PROMPT -> Go line by line through the data below and count those with the string "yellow". Give the number only.

COLLECTED MATERIAL ->
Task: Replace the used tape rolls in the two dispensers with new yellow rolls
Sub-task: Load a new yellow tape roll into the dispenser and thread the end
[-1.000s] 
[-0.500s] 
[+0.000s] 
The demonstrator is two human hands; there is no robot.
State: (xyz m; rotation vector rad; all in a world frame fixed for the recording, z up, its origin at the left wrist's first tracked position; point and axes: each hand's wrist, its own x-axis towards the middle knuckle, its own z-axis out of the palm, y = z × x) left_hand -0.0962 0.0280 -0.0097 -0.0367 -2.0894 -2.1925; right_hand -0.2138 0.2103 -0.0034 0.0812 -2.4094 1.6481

THE COMPLETED TASK -> 2